Dans ce contexte, l’Union européenne a souligné l’inscription de la volonté de tripler la production d’énergies renouvelables dans le monde d’ici la fin de la décennie, une avenue cruciale pour réduire la dépendance aux sources d’énergie qui émettent la forte majorité des émissions de gaz à effet de serre produites par l’activité humaine et qui représentent toujours plus de 80 % de notre consommation énergétique.

Éviter l’échec
Le ministre canadien de l’Environnement, Steven Guilbeault, a insisté sur les avancées dans cette nouvelle entente, qui intervient huit ans après la signature de l’Accord de Paris. « Le texte contient des engagements décisifs en matière d’énergies renouvelables, d’efficacité énergétique et de transition vers l’abandon des combustibles fossiles », a-t-il précisé.

« Le texte n’est pas parfait, aucun texte des Nations unies ne l’est. Mais, en tant que personne travaillant dans ce domaine depuis près de 30 ans, je vois une vision autour de laquelle nous pouvons nous rallier pour garder 1,5 °C à portée de main et protéger les personnes et les écosystèmes », a-t-il ajouté.

Pour le moment, les pays se réunissent dans le cadre des COP avaient seulement réussi à inscrire dans leur déclaration finale l’idée d’une « réduction » de l’utilisation du charbon sans mécanisme de capture du carbone. Cette inscription était dans la déclaration de la COP26, en 2021. En 2022, des pays producteurs d’énergies fossiles ont réussi à bloquer l’idée d’étendre ce langage très peu contraignant au pétrole et au gaz.

L’émissaire américain pour le climat, John Kerry, a aussi salué la conclusion d’une entente, lui qui avait appelé à plusieurs reprises les pays à éviter un échec au cours des derniers jours. « C’est la dernière COP où nous aurons la chance d’être capable de maintenir en vie le 1,5 °C », avait-il d’ailleurs soutenu lundi.

Réchauffement

Les engagements actuels des États, s’ils sont pleinement respectés, conduiraient cependant à une réduction des émissions mondiales de gaz à effet de serre de 5,3 % d’ici 2030, par rapport au niveau de 2019. Or, pour espérer se donner une chance de limiter le réchauffement à 1,5 °C, le recul devrait atteindre au moins 43 % d’ici la fin de la décennie. Pour le moment, la trajectoire climatique planétaire pourrait nous conduire à un réchauffement de près de 3 °C d’ici 2100. D’ici la fin du siècle, le monde tel qu’on le connaît deviendrait carrément « méconnaissable », selon le Groupe d’experts intergouvernemental sur l’évolution du climat.

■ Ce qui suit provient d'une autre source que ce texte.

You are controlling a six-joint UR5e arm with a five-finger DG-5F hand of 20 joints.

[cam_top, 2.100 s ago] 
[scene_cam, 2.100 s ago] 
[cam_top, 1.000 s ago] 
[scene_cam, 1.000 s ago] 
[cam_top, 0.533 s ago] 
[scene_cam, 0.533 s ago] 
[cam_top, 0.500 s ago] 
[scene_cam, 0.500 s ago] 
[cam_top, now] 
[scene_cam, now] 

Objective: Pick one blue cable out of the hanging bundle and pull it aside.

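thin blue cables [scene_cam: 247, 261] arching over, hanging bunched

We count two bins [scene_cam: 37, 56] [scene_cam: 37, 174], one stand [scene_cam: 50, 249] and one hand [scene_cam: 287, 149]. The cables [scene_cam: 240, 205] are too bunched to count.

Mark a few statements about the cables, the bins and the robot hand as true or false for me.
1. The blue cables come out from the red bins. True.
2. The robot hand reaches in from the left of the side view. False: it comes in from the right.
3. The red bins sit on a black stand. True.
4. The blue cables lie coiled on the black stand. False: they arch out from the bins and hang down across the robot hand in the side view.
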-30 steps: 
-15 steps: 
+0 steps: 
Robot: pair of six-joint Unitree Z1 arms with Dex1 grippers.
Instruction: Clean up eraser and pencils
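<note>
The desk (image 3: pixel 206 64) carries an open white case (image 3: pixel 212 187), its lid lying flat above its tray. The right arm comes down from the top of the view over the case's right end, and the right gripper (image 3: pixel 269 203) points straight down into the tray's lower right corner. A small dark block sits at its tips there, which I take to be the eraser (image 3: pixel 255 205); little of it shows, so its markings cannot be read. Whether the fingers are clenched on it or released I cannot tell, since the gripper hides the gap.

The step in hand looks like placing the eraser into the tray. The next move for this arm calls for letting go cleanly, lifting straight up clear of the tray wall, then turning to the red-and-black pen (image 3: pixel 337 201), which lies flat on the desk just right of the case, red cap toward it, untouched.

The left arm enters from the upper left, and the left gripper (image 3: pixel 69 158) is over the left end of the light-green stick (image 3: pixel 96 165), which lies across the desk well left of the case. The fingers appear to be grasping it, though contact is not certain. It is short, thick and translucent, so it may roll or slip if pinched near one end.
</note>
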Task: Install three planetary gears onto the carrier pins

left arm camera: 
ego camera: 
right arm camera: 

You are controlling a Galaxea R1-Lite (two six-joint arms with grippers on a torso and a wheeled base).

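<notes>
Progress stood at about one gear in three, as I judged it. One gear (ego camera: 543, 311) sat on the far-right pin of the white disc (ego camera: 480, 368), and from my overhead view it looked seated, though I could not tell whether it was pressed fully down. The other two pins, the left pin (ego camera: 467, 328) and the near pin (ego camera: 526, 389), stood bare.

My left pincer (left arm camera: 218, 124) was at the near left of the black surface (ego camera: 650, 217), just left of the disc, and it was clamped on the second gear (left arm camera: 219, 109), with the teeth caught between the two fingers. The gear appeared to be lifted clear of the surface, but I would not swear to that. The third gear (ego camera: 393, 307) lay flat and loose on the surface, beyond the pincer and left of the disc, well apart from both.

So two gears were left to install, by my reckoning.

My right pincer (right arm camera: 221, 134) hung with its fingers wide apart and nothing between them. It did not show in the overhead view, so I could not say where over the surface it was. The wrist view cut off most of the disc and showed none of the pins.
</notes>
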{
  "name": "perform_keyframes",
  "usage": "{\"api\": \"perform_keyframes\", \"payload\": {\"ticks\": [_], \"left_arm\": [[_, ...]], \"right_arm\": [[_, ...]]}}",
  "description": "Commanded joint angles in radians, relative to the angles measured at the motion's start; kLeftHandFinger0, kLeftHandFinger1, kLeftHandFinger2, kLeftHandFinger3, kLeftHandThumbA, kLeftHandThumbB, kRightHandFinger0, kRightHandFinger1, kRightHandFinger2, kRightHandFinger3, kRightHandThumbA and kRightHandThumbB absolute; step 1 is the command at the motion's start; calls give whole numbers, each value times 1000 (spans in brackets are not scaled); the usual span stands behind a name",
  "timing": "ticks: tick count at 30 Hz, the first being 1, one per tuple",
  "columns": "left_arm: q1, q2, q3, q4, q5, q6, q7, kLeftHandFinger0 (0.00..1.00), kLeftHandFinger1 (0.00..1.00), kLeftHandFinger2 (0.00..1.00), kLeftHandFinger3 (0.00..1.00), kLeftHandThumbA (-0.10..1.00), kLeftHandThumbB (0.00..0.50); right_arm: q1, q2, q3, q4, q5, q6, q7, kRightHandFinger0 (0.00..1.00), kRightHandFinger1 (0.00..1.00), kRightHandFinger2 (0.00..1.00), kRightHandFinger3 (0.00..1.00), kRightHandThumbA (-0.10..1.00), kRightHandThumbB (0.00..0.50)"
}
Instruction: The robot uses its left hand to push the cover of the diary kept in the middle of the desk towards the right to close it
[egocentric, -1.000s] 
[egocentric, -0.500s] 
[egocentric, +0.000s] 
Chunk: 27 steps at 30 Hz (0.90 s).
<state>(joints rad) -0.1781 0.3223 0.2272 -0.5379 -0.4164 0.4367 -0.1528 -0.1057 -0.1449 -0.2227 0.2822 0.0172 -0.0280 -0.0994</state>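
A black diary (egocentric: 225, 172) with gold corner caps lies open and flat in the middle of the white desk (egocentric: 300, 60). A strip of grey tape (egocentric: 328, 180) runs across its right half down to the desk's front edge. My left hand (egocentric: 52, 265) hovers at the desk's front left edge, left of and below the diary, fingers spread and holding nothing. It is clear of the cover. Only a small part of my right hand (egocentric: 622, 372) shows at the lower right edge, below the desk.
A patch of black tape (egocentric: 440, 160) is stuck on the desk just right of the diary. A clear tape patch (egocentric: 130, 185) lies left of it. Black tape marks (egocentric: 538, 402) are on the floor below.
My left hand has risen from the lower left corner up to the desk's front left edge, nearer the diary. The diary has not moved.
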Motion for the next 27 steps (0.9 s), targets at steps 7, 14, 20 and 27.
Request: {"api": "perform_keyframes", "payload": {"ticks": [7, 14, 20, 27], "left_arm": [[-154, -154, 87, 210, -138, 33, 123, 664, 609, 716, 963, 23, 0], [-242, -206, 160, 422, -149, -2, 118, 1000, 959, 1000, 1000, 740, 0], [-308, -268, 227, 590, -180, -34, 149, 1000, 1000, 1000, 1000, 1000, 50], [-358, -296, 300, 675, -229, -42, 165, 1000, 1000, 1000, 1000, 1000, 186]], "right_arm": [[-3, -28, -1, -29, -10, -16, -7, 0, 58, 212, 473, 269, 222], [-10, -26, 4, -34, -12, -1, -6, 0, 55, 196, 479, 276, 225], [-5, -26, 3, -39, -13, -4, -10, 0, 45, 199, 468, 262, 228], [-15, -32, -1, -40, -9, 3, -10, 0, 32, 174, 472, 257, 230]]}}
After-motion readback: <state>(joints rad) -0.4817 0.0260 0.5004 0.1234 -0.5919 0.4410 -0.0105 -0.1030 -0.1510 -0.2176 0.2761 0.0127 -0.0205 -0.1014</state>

Dans ce contexte, l’alliance des petits États insulaires, particulièrement menacés par le changement climatique, a exprimé ses réserves et ses inquiétudes après l’adoption du texte, qu’elle juge insuffisant. « Nous avons fait un pas en avant par rapport au statu quo, mais c’est d’un changement exponentiel dont nous avions vraiment besoin », a déclaré Anne Rasmussen, représentante des îles Samoa, applaudie après cette déclaration par des représentants européens et d’autres nations lors de la dernière séance plénière.

« Alors que les communautés du monde entier sont déjà confrontées aux conséquences déchirantes de la convergence des crises climatique et de la dette, le Canada et les autres pays riches doivent assumer leurs responsabilités et accroître drastiquement leur financement pour l’adaptation et des pertes et dommages », a aussi fait valoir la directrice générale du Réseau action climat Canada, Caroline Brouillette.